My "victory" in an adventure mode playthrough was constructing a simple cabin over many days and nights, complete with a casket to bury the last of the giant spiders that I had wrangled from a strange pasture. It had all the necessities - a workshop, some barrels and storage, a roof, and a bed.
My weary hero hoped to lay down and finally have a reprieve from the road, but woke up in the same condition as every other nap in the mud she went through - hungry, thirsty, and not able to really appreciate life's comforts. This was particularly aggravating during construction, where I couldn't eat enough at one time of adventurer-control to stay full during both my labor shifts and nightly rests.
I propose that sleeping in a proper bed means that a unit's hunger and thirst timers are paused for the duration of the task (in a Fortress) or fast-forward (as an Adventurer). It would be most relevant for adventurers taking the effort to rest in tavern lodgings or build a camp, as their sleep cycle lasts for more ticks. For fortress citizens, it would just be a minor delay to the next time a citizen with a room goes for another snack. This is only for parity with the Adventure-centric mechanic, as the primary motivator for making dwarven beds is their mood.
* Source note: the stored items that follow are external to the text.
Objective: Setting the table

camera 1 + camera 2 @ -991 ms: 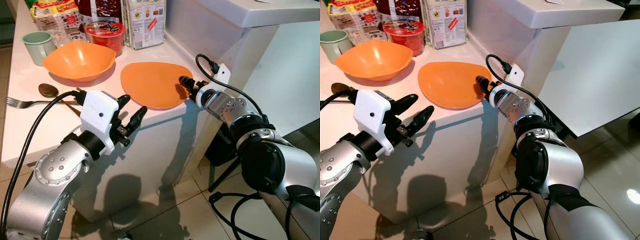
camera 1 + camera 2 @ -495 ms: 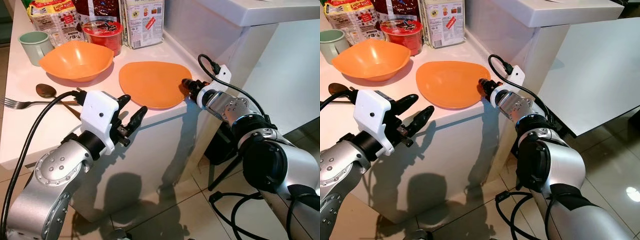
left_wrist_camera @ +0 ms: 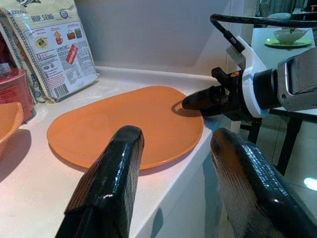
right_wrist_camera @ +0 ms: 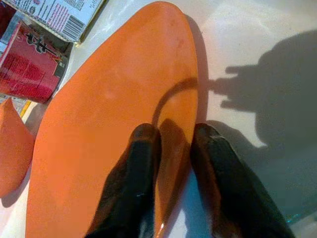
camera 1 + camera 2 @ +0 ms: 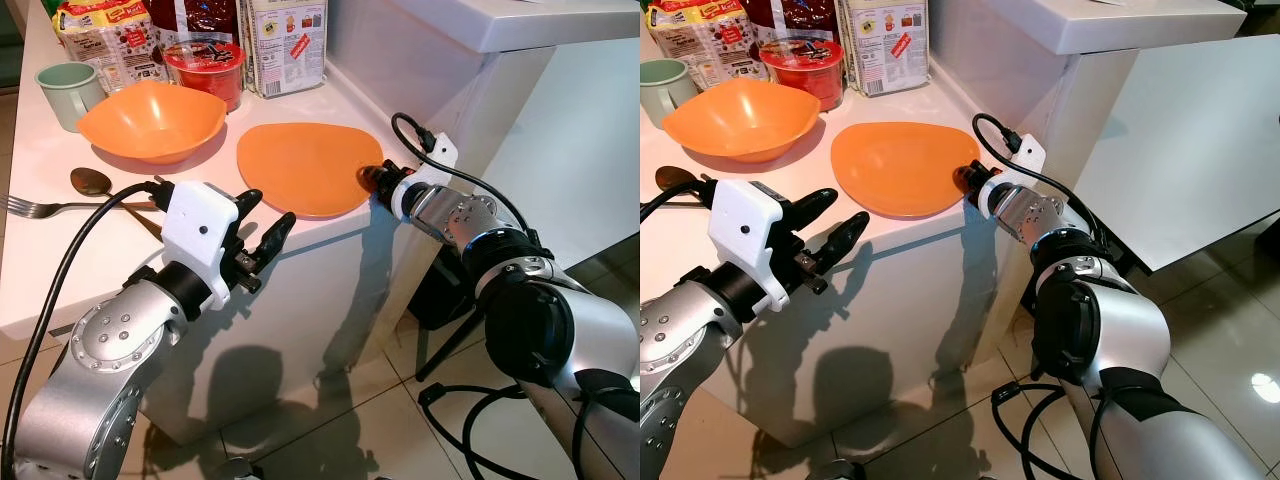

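One right pincer (image 4: 171, 148) now pinching plate (image 5: 300, 165) rim; plate nudged left.

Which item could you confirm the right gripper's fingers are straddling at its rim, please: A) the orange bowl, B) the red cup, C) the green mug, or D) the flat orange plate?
D: the right gripper has one finger above and one below the near rim of the flat orange plate at the counter's edge.

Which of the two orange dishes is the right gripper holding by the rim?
The flat orange plate, at the counter's near corner. The right gripper has one finger above and one below its rim. The deeper orange bowl, beside the green mug, is untouched.
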You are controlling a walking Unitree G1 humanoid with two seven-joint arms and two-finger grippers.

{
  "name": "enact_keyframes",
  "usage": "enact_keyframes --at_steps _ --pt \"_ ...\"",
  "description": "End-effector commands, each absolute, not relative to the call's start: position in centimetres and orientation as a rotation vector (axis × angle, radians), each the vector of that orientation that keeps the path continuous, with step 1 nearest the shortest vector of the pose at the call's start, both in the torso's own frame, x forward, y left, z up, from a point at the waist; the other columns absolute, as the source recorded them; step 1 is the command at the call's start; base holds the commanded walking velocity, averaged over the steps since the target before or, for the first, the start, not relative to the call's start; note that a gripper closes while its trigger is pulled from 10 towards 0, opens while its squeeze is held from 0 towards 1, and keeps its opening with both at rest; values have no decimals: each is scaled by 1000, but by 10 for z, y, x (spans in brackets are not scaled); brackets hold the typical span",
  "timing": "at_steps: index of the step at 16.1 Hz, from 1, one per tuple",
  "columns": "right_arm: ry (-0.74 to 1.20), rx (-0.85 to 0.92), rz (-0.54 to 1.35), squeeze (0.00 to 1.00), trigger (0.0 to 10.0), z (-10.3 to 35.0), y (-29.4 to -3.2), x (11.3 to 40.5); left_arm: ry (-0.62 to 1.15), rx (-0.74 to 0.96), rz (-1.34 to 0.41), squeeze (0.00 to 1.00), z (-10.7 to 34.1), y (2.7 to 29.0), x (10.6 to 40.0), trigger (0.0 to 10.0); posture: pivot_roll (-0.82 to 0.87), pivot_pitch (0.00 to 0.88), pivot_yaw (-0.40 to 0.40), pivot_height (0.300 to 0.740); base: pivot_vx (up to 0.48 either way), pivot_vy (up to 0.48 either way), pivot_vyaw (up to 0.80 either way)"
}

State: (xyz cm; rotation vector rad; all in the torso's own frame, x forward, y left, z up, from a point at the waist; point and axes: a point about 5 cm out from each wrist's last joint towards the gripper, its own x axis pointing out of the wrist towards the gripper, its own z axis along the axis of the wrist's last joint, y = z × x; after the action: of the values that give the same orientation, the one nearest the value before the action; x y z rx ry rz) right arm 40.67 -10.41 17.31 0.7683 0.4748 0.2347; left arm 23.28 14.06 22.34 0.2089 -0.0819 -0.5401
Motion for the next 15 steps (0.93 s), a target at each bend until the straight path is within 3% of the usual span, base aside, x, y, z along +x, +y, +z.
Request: enact_keyframes --at_steps 1,9,15 --pt "526 785 234 0 0 168 -98 404 -103 207 -560 0 227 136 232 10000 148 54 -94 740 0 0 0" --pt "507 877 187 0 0 170 -104 406 -114 204 -562 0 228 134 235 10000 147 41 -92 740 0 0 0" --pt "423 970 196 0 0 189 -124 412 -111 136 -512 0 228 134 242 10000 132 13 -94 740 0 0 0"
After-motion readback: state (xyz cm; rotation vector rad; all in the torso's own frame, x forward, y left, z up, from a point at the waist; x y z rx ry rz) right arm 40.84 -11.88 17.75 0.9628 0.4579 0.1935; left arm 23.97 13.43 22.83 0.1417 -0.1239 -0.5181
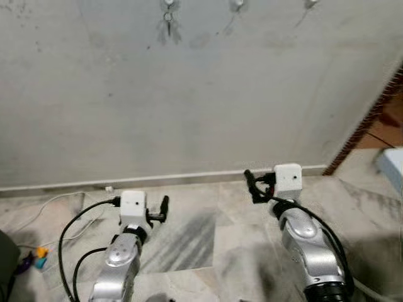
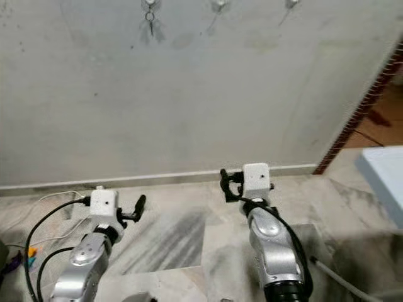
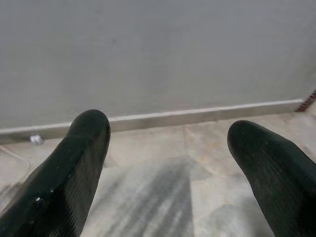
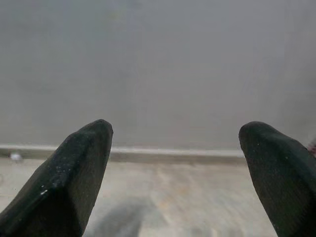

This sleep benefit should only be for deliberate/scheduled sleep, not for hospital rest. I believe the unconsciousness from that condition is tracked separately, and administering rations to resting patients should be preserved. Creature-specific need counters (vampiric bloodthirst and dwarven withdrawal) don't need this benefit, since they aren't essential needs and are reset to zero when fulfilled.